Fin novembre, début décembre 1999, l’organisation mondiale du commerce, organisation assez obscure regroupant plus de 100 pays, tenait à Seattle la plus grande réunion sur le libre-échange jamais vue. En opposition à ce rassemblement, des milliers de manifestants étaient venu faire entendre leur voix.
Stuart Townsed, qui signe ici son premier film, a tiré de ces faits une fiction extrêmement documentarisée. Il a pris soin de mêler aux scènes tournées à Vancouver des images d’archives de la manifestation. De plus, le parti pris filmique - alliant longues focales et plans très rapprochés - nous plonge au cœur de l’action, que celle-ci se déroule lors des meetings de l’OMC ou durant les affrontements entres forces de l’ordre et manifestants.
On pense ici bien sur à
Bloody Sunday de Paul Greengrass. De la même manière que le réalisateur anglais nous faisait suivre des individualités irlandaises et anglaises au sein du groupe des manifestants, des policiers, et des politiques, Stuart Townsed nous plonge au cœur de l’événement. Mais son film joue beaucoup plus sur les ressorts dramatiques et sur la construction de destins croisées, comme Paul Thomas Anderson dans
Magnolia ou bien encore Paul Haggis dans
Collision.
Cette mise en scène semble un peu futile dans la première partie. On a un sentiment de déjà vu, et le film manque à plusieurs reprises de tomber dans le pathos, notamment avec le couple que forme
Woody Harrelson, le policier, et
Charlize Theron, sa femme enceinte.

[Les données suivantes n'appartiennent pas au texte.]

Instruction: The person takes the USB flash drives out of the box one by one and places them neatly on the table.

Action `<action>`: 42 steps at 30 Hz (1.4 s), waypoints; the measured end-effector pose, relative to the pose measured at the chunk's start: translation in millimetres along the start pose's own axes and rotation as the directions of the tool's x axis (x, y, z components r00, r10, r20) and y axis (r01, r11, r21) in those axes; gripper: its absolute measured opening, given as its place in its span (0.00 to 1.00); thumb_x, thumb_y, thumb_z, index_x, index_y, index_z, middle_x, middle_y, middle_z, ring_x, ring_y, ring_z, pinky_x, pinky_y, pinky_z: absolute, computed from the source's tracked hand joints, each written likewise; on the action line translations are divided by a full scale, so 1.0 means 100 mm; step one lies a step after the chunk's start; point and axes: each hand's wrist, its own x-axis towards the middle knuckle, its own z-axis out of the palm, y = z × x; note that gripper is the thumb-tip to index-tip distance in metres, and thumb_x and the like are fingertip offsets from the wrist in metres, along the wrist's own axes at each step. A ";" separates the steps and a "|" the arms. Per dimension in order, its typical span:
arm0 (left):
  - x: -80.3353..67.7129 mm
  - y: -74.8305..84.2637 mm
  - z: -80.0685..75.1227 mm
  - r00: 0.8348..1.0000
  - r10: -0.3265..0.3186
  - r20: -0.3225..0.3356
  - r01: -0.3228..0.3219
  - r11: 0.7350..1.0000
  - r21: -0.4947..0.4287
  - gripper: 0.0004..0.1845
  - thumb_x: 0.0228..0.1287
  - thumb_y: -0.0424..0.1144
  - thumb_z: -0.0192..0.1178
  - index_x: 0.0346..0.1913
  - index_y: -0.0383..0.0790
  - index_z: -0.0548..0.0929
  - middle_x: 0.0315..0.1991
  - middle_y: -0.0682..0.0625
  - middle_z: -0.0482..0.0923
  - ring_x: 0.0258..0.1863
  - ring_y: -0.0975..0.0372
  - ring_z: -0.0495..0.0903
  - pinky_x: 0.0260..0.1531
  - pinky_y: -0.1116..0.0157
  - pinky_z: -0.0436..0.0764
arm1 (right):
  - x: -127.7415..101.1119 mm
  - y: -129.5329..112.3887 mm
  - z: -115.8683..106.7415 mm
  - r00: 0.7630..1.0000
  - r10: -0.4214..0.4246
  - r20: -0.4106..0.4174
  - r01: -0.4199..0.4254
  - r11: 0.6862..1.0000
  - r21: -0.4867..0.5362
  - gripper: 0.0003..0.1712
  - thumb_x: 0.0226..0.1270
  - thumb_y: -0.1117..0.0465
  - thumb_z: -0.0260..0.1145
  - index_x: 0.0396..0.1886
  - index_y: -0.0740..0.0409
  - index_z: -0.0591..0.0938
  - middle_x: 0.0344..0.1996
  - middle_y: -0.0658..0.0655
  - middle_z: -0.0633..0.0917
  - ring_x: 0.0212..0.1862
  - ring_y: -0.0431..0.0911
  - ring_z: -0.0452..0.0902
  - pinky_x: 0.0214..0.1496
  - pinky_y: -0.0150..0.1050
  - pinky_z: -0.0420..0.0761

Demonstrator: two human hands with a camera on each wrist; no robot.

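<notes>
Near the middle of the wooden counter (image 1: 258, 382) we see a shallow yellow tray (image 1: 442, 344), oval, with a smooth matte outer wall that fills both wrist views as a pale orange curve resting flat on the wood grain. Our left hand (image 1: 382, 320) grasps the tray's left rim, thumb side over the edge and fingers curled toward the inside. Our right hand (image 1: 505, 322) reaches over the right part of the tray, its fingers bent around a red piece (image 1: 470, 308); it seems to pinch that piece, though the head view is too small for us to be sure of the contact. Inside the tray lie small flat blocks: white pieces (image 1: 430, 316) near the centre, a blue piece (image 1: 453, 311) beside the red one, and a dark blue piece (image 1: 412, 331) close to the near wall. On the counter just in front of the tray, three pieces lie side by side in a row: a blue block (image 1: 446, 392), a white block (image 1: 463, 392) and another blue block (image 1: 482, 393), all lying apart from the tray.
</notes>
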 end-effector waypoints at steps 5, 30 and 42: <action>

Mais Stuart Townsed évite ces écueils de justesse grâce à la nervosité qui se dégage de chacun de ses plans, et au casting, impeccable.
Et même si les séquences tournées au sein de l’OMC pèchent par un manque visible de moyen, et rendent peu crédibles les interventions politiques,
la reconstitution des conflits entre les militants pacifistes et les policiers est à couper le souffle. La montée en puissance du mouvement altermondialiste, l’incapacité du maire de Seattle à faire face à ces événements, et les violences qui en découleront, avancent crescendo, décortiquées de manière chirurgicale. Le réalisateur ne se contente pas de reconstituer des faits réels, il tente de nous faire comprendre les mécanismes d’organisation des militants, les difficultés de communication entre les différentes nations, et soulève de manière subtile la difficile question des profits économiques au détriment du respect de la vie humaine.
Cette
Bataille à Seattle c’est un peu l’histoire de David contre Goliath, et même si le parti pris du réalisateur est évident, celui-ci ne tombe jamais dans un manichéisme primaire gardant une réelle lucidité sur cette lutte entre idéaux et intérêts divergents.